The Lord burden us, if necessary, with this great sense of vocation. We are called to the throne, we are called to marriage union with the King, we are called to administer the resources of His kingdom to His people, we are called now to be ministers of Christ — yes, ministers of Christ! And perhaps in a much more real and wonderful sense than very often is attached to that word “minister”. You can have the name, you can have the word, and it can be used of people, but the Lord only knows what it means. We are called to be a ministering church in every part.
Now, go and get to it — get to the Lord about it! Say, “I know I am nothing very much. I have not got very much life. I don’t know very much. I am not very much good. But the Lord has said this and I have got to do something about it, small as I am, mean as I am, contemptible as I am, worthless as I am — the Lord has said this to me, and I am a part of His body, and His body is called upon to be a ministering body in every part. I am in the body and ‘that which every joint supplieth’. I have got to be in this supply to other parts of the body.”

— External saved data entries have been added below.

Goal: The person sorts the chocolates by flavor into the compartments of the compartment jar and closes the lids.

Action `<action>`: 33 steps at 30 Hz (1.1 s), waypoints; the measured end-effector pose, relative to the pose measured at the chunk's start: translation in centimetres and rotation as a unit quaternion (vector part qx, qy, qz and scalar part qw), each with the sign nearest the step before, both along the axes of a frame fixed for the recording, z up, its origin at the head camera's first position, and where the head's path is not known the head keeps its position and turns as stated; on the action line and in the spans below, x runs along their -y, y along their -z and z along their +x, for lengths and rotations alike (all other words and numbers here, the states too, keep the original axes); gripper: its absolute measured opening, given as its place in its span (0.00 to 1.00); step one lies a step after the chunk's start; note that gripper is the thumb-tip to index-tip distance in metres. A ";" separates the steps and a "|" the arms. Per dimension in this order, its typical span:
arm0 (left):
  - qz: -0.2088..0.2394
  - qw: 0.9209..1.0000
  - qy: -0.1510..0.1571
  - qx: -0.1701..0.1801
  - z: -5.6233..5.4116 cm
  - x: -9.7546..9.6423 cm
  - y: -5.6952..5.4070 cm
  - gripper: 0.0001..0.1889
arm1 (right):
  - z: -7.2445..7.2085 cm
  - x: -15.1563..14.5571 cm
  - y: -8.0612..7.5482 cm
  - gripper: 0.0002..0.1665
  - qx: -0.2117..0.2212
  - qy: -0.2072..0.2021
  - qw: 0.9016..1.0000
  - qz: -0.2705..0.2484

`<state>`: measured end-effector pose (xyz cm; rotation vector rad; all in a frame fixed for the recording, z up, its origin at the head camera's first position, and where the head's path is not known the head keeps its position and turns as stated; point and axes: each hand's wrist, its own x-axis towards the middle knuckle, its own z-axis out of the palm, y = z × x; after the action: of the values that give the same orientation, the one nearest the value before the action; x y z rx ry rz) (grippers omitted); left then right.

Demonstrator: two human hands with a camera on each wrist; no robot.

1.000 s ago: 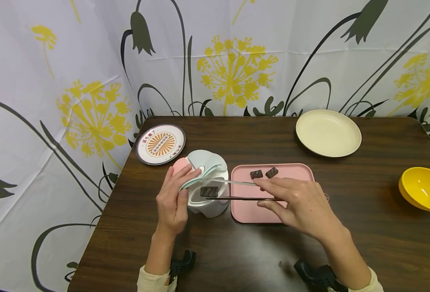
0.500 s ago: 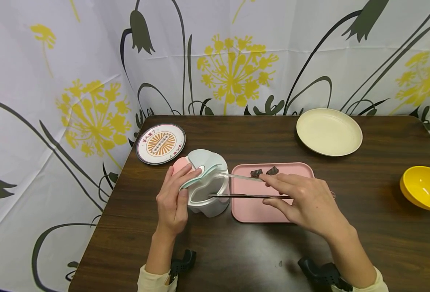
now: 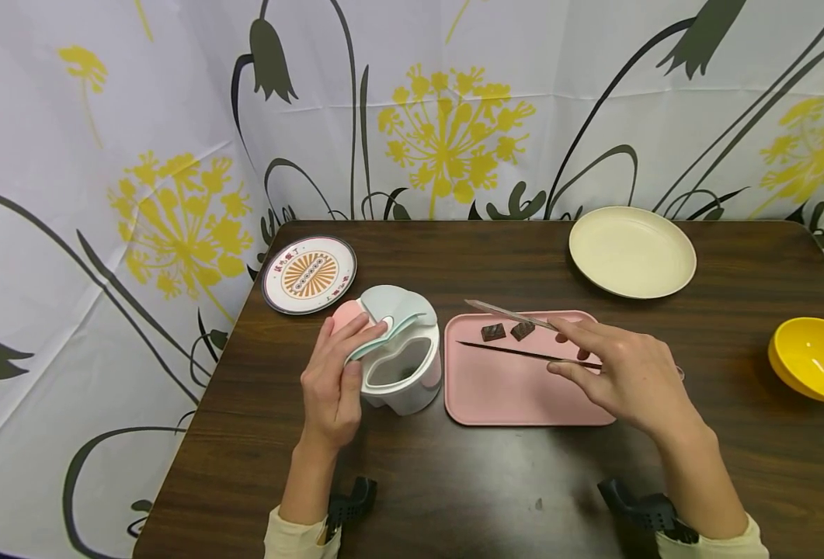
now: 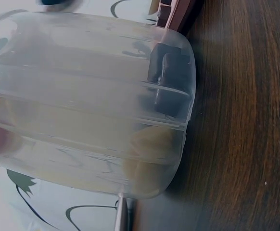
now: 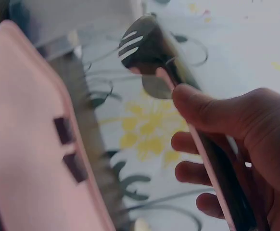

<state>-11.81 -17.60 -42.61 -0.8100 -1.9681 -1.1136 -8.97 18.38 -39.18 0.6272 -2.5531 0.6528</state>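
My left hand (image 3: 331, 388) lies over the flower-shaped lid of a snack box (image 3: 412, 396), pinching the raised green flap (image 3: 394, 335) between fingers and thumb. Below the flap one compartment is uncovered. Through the translucent wall in the left wrist view, dark pieces (image 4: 171, 79) and pale brown pieces (image 4: 152, 144) show at the bottom in separate compartments. My right hand (image 3: 624, 380) holds metal tongs (image 5: 145, 45), spread apart with nothing between their tips, above the pink tray (image 3: 523, 400). Two dark chocolate pieces (image 3: 493, 332) sit near the tray's back edge.
A white patterned plate (image 3: 309, 275) stands at the back left. Toward the back right is a cream plate (image 3: 631, 252), and a yellow bowl (image 3: 818, 361) sits at the far right. A flowered cloth (image 3: 453, 116) hangs behind the wooden table (image 3: 467, 481).
A dark chocolate piece in the tongs has gone down into the box's uncovered compartment. My right hand has drawn the tongs back rightward over the tray. The left hand has stayed put.
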 end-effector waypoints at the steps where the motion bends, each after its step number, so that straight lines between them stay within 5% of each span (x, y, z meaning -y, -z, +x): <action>1: 0.001 1.000 0.000 0.000 0.0 0.0 0.0 0.19 | -0.1 -0.3 0.4 0.32 0.012 0.013 1.000 0.006; 13: 0.001 1.000 0.000 0.001 -0.1 -0.1 0.0 0.20 | -0.6 -3.1 4.3 0.18 0.106 0.114 0.988 0.021; 33: 0.004 1.000 -0.001 -0.009 -0.1 -0.1 -0.1 0.20 | -0.7 -3.5 5.5 0.12 0.143 0.126 0.981 0.028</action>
<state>-11.90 -17.49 -42.52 -0.8111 -1.9480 -1.1099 -9.72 21.83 -44.66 0.2326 -2.8604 0.6209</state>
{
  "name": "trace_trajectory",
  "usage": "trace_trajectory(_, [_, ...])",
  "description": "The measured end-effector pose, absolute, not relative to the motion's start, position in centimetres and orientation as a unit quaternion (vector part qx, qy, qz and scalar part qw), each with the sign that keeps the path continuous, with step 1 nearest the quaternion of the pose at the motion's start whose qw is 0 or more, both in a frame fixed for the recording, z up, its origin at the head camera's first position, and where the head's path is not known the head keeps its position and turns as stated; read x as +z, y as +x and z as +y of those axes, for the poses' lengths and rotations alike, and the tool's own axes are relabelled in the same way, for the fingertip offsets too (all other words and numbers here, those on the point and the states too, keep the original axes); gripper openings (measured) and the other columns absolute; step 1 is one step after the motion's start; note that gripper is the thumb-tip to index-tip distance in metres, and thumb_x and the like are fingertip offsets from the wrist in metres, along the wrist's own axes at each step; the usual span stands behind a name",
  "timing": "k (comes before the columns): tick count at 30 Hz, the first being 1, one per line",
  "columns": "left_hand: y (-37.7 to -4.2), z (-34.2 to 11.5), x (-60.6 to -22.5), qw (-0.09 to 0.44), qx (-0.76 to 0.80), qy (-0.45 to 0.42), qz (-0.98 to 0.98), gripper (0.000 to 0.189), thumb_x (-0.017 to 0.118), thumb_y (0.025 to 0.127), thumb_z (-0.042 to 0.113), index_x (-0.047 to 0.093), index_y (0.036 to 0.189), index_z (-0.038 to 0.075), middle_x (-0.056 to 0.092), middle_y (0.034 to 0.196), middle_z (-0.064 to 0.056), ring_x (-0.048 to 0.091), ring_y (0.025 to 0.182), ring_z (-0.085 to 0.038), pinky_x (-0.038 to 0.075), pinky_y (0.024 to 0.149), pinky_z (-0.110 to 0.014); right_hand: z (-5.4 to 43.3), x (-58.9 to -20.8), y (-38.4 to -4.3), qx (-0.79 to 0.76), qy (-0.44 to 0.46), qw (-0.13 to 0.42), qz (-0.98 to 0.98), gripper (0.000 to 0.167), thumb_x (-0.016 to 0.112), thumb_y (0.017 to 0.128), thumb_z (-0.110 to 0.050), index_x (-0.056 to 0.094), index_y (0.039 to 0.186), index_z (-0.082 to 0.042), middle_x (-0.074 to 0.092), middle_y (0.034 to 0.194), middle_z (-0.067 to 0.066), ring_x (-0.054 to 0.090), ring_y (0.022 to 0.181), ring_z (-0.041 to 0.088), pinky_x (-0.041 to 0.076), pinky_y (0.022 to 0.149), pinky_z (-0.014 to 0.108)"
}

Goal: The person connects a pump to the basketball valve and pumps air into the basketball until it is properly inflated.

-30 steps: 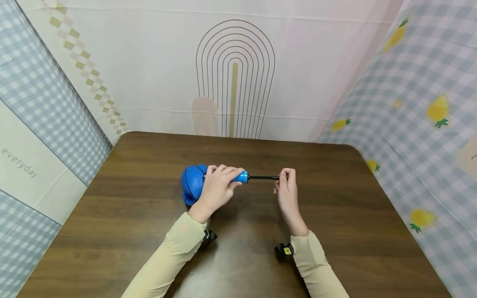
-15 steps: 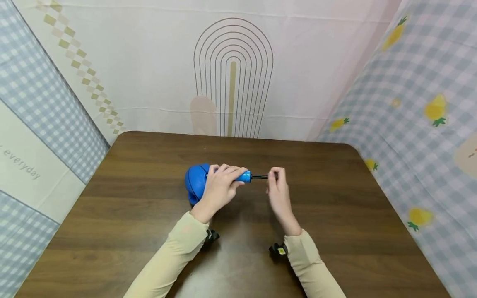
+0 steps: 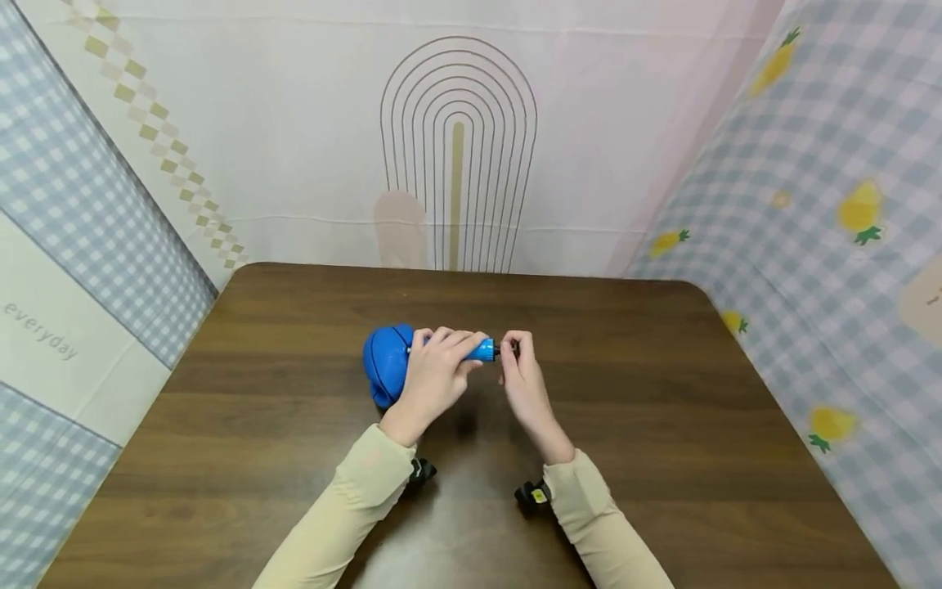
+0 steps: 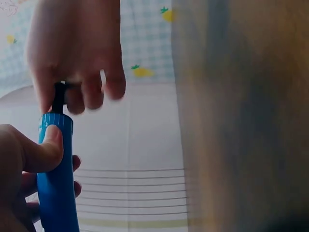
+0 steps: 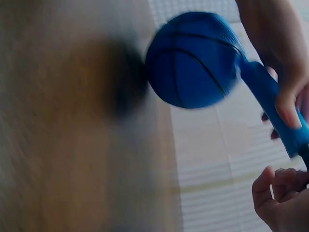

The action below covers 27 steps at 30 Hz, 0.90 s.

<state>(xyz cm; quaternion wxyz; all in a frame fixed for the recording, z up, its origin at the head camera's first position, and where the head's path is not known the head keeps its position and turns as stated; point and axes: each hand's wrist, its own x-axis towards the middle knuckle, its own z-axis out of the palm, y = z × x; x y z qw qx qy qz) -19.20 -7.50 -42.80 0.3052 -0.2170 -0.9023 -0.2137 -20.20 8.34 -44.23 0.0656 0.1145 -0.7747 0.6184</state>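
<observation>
A small blue basketball [image 3: 384, 365] with black seams is at the left end of a blue hand pump [image 3: 482, 350]. In the right wrist view the ball [image 5: 190, 67] meets the narrow tip of the pump [image 5: 263, 89]. My left hand [image 3: 432, 372] grips the pump barrel, its thumb lying along the blue tube in the left wrist view. The fingers of my right hand [image 3: 527, 383] pinch the end of the black pump rod [image 4: 59, 100], close to the barrel's ribbed cap. Only a short piece of rod shows; the right fingers hide its end.
Both hands work above a brown wooden table [image 3: 625, 393] with rounded far corners. A white printed cloth [image 3: 316, 139] hangs behind it, with checked cloth [image 3: 802, 270] at the sides. Black wrist cameras [image 3: 531, 496] are strapped under the sleeves.
My right hand has moved left toward the left hand, pushing the black rod into the pump barrel. The left hand keeps its grip; ball and pump have shifted only slightly.
</observation>
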Motion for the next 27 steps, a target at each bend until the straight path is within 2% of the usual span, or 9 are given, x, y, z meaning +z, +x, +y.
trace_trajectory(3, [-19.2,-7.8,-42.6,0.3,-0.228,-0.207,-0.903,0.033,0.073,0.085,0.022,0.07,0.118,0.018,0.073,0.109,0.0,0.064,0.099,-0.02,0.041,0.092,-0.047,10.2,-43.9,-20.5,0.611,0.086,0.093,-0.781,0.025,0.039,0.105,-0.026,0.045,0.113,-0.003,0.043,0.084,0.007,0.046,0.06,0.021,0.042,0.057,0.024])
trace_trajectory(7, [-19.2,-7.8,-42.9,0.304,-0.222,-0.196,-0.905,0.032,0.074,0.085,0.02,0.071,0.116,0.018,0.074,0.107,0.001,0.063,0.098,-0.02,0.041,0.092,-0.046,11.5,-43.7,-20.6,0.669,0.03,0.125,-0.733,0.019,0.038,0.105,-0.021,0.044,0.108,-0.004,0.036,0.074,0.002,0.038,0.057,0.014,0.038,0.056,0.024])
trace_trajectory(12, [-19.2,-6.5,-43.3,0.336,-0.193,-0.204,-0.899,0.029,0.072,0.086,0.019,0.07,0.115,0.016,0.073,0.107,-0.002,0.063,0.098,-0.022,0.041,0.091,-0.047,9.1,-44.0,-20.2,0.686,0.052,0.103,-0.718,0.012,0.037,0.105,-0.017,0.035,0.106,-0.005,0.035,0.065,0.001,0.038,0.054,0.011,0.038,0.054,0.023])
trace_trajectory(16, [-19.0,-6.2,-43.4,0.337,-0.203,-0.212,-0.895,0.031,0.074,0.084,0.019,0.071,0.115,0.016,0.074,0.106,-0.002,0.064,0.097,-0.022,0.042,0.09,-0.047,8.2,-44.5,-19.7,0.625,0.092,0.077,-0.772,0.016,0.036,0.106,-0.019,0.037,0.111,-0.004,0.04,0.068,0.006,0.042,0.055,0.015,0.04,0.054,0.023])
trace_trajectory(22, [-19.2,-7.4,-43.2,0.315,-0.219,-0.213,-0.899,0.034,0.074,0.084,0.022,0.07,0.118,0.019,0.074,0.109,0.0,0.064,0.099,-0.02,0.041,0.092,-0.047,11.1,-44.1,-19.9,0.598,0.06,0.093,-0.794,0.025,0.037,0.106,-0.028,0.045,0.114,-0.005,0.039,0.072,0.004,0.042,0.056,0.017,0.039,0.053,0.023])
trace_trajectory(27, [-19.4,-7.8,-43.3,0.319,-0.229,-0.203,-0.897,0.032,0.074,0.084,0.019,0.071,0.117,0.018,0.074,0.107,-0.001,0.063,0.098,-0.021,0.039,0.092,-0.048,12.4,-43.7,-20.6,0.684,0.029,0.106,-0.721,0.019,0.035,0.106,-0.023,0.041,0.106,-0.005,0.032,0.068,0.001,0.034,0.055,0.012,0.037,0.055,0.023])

The Lord help you really to take that attitude and you will find in that way your deliverance from so much. A lot of our trouble, paralysis, confusion and whatnot is due to our being turned in in a corporate introspection, occupied with ourselves corporately, and with our problems. Oh, it is a trick of the devil! We will say more about it presently, but the Lord give us the great vision of Himself and our calling and — blessed be God — of His distribution!
If I were to add a word, I would put it in this way. You do know that in the New Testament times, in the beginning, when people really came to the Lord and were saved and baptized, the apostles did lay their hands upon them and pray for them, and if you look into the matter you will find that it was for this — that by the Holy Spirit they should become functioning members of the body of Christ. The Holy Spirit distributed gifts for functioning, qualifying them to be functioning members. The Holy Spirit does not recognise or accept any passengers in the church of God. Is not every one, every single one, to be a functioning member by the Holy Spirit, Who has been given to us? And while that is a challenging statement which may worry us a bit, remember, it is meant to show us this: that the Lord has made provision for what He requires. He really has, and we do know that the Holy Spirit does help us in certain ways. We say, “This is the way in which the Lord is with me. This is the way in which the Spirit helps me. This is where I find the Lord helping me.” Yes, He has distributed according to His will, and it is for every one of us, by real exercise, to find out what it is that we have to do and contribute in the body of Christ. Don’t try to do what someone else is doing, but get it from the Lord and it will be right.